→ Exercise brief: With the pictures omitted, set down exactly the lines from the one that contains "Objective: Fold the" through the last line of the data.

** Listed entries follows **

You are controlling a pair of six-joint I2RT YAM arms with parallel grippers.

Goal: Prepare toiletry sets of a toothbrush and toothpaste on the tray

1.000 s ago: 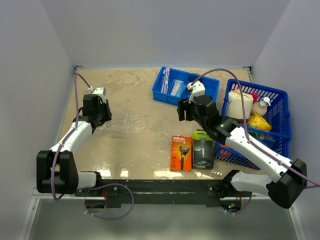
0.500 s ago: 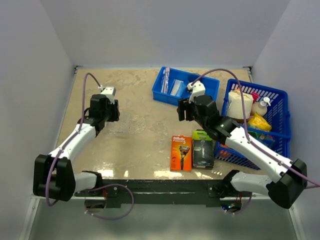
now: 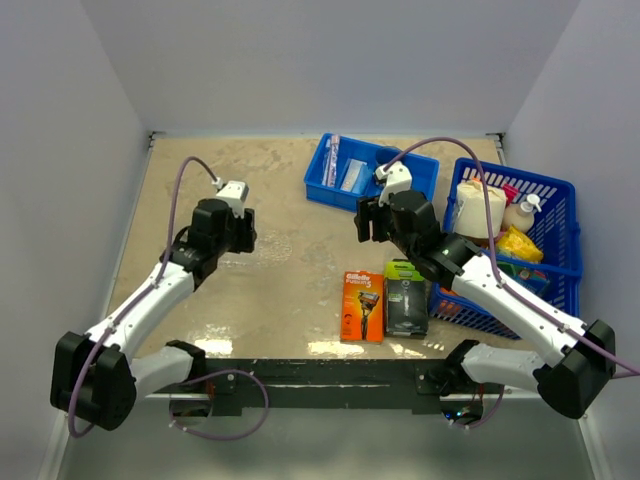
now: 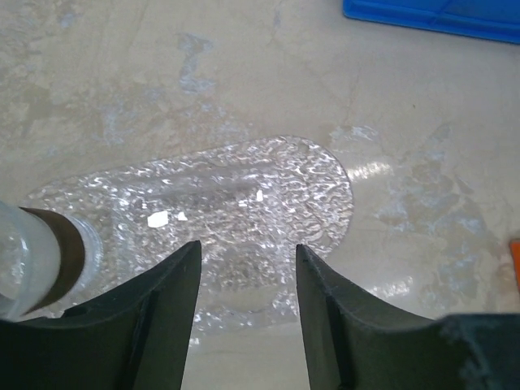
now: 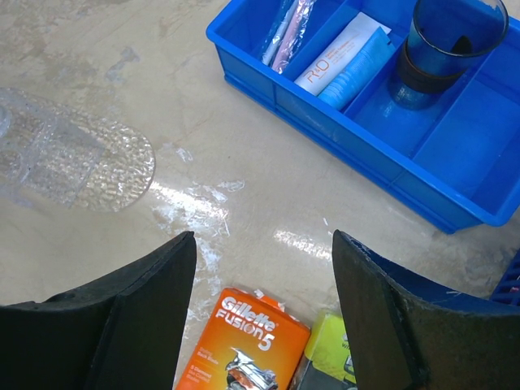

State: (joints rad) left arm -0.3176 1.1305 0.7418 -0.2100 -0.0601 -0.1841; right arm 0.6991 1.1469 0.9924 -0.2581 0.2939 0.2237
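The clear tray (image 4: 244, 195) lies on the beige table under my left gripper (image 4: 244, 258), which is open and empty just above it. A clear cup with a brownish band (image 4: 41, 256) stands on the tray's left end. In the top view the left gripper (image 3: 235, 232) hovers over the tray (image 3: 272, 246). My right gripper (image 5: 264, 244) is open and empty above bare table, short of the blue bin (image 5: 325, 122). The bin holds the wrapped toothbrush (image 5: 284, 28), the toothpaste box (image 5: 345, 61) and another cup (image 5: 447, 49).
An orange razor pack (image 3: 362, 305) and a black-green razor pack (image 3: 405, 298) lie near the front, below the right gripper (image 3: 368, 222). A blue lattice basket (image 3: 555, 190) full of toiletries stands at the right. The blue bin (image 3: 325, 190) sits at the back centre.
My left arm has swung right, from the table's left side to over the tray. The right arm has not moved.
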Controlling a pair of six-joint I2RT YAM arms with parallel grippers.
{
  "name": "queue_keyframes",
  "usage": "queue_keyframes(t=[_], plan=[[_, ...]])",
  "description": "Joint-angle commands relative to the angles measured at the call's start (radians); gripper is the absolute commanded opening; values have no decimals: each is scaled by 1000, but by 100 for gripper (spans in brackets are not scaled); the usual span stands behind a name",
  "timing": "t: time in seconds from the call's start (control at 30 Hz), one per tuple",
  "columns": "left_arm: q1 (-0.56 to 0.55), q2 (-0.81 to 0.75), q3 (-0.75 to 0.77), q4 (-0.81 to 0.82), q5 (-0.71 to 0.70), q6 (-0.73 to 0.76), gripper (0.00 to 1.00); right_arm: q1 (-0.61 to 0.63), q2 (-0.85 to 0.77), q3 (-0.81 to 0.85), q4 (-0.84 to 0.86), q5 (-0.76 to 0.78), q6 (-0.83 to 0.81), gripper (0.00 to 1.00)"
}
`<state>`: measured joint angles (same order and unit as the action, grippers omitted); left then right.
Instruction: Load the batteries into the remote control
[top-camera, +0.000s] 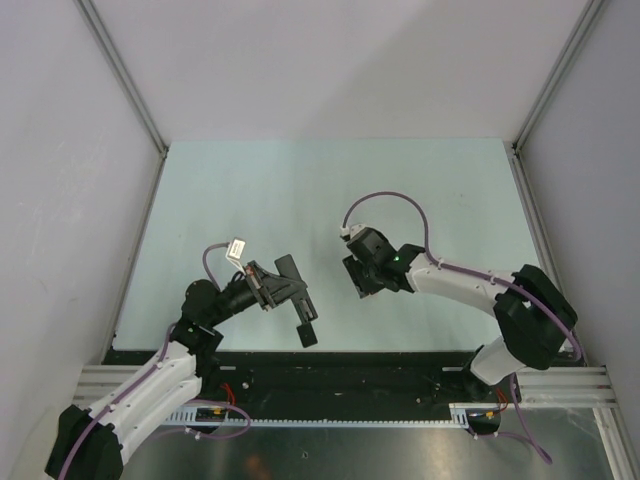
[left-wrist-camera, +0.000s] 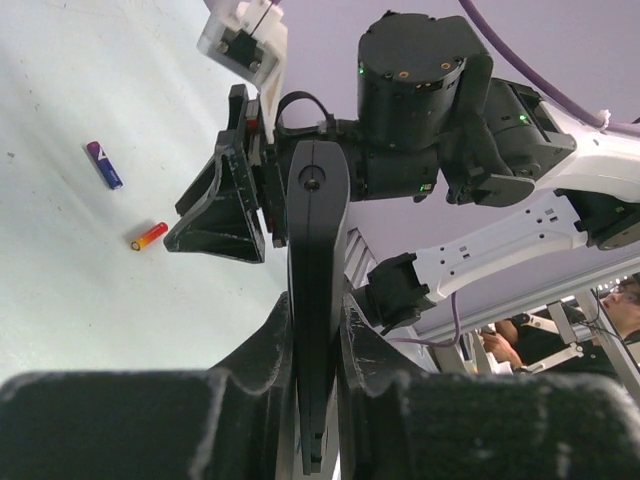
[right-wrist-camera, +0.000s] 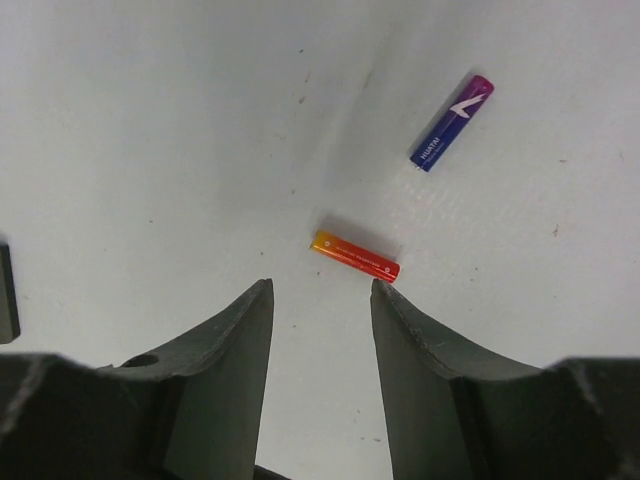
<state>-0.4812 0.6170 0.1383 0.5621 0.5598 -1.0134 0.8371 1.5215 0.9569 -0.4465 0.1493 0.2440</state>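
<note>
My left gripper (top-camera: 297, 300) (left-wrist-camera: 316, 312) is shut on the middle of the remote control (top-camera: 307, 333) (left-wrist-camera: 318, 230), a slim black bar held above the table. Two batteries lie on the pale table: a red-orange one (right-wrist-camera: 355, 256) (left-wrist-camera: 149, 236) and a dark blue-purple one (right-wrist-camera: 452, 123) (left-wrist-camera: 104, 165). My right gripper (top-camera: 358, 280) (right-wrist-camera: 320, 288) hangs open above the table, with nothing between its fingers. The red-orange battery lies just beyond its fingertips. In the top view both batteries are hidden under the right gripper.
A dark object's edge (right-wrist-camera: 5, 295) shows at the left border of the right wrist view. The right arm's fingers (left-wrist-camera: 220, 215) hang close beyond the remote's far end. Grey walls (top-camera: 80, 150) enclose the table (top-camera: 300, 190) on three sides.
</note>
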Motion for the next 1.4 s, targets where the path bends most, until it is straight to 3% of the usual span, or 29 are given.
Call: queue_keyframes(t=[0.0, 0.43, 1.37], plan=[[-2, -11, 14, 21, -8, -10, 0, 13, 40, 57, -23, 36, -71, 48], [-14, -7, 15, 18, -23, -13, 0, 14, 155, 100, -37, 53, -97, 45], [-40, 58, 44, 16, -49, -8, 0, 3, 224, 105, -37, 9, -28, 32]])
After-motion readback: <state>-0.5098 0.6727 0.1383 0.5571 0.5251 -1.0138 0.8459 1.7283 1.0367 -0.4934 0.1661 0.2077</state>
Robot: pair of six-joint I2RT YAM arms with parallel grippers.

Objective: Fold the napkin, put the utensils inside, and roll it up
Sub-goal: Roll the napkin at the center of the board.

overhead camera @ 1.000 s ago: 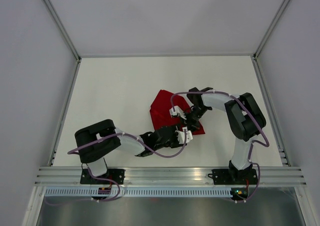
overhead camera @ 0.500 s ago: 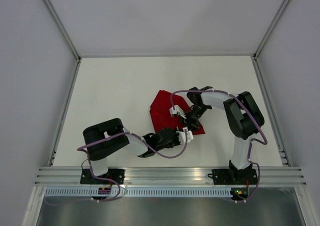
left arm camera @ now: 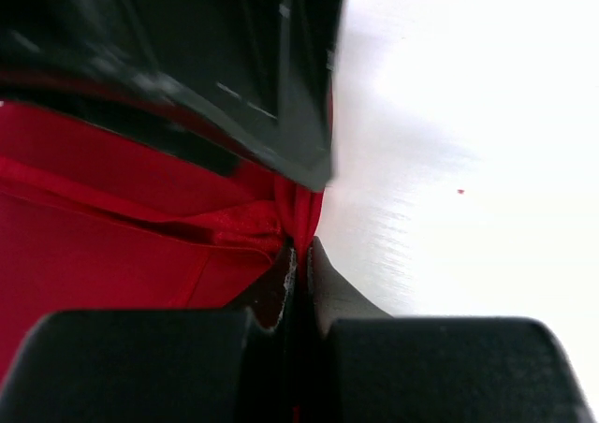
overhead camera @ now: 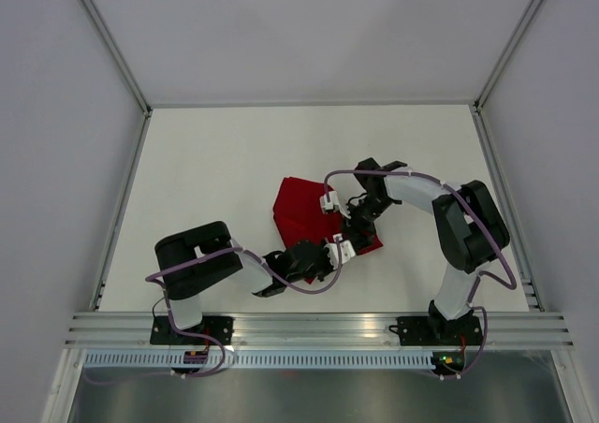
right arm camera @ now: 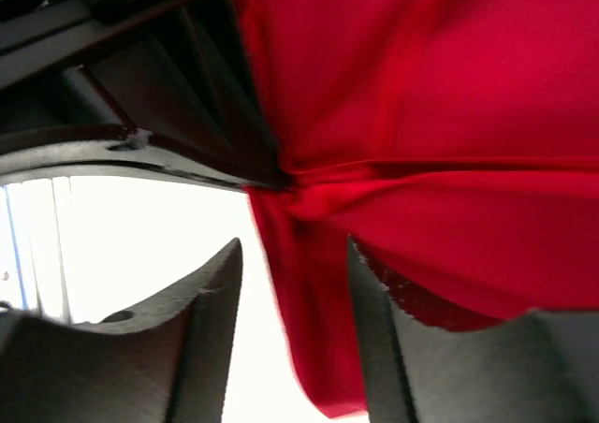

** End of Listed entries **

→ Reply:
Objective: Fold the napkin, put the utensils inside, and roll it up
Sub-goal: Roll the napkin at the center of the board.

overhead camera @ 1.000 s ago: 
overhead camera @ 0.500 s ago: 
left arm camera @ now: 
overhead camera @ now: 
right arm camera @ now: 

The exercise requires no more work.